They probably had pork and other things the Jews couldn't eat.
And Daniel made an appeal. Now, he was respectful, and he was under authority.
And he did not
rebel. He didn't revolt. He didn't preach at those over him or argue with them.
But
he made a respectful appeal. And I think that the appeal that Daniel makes is probably a good model for persons who are under authority when they are in a position where they're being asked to do something that they don't feel that they properly should do. You can see that in Daniel chapter 1, if you're interested.
It says in verse 11,
So Daniel said to the steward, whom the chief of the eunuchs had set over Daniel, Hananiah, Mishael, and Azariah, here's what he said, Please test your servants for ten days, and let them give us vegetables to eat and water to drink. And then let our appearance be examined before you, and the appearance of the young men who eat the portion of the king's delicacies, and as you see fit, so deal with your servants. Now, notice, they were asking Daniel to do something that went against his conscience as a Jew.
In fact, the commands of Scripture
forbade him to eat certain things, some of which were being delivered him. And he was a slave. I mean, he was captured from his land.
He was not in a bargaining position of
any kind. But he respectfully asked for kind of an arrangement that might please them as well as him. First of all, he said, Please.
At the end, he said, Now, at the end of this,
if it doesn't turn out how I think it will, then do as you see fit.

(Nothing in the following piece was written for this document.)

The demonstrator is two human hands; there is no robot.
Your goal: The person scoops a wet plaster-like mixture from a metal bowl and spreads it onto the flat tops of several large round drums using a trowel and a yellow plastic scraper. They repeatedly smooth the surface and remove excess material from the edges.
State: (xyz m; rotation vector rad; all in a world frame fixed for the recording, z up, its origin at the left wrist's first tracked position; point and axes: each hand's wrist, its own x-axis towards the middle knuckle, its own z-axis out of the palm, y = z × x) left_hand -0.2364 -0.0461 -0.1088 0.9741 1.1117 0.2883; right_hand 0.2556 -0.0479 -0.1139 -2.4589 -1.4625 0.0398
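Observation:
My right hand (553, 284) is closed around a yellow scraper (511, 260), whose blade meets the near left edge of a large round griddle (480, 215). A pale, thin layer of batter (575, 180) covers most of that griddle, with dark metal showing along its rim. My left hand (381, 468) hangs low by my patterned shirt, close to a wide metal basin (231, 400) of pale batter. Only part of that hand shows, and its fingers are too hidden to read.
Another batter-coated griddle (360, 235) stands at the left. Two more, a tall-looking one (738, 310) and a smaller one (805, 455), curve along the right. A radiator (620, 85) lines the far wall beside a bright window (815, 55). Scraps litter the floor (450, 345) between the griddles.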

In the final analysis, I'm still going to submit to what you want me to do here, but could we please try this instead? If you bring me this other alternative diet, it's a lot cheaper anyway. Not that the king would care about the expense of it.
But the fact of the matter is, we could try this
for 10 days. And if you think we don't look healthy enough for the king, and you think he'll be upset, then you can put us back on the diet you would ordinarily have us on. It's entirely respectful.
It's entirely coming in the spirit of submission. And it was granted to him. And of
course, it turned out all right.
I was reading just today from this book, which I find to be
one of the best books I've ever read on child rearing. I haven't even finished the book yet, but I've about probably three quarters of the way through. It's called Shepherding a Child's Heart by Ted Tripp.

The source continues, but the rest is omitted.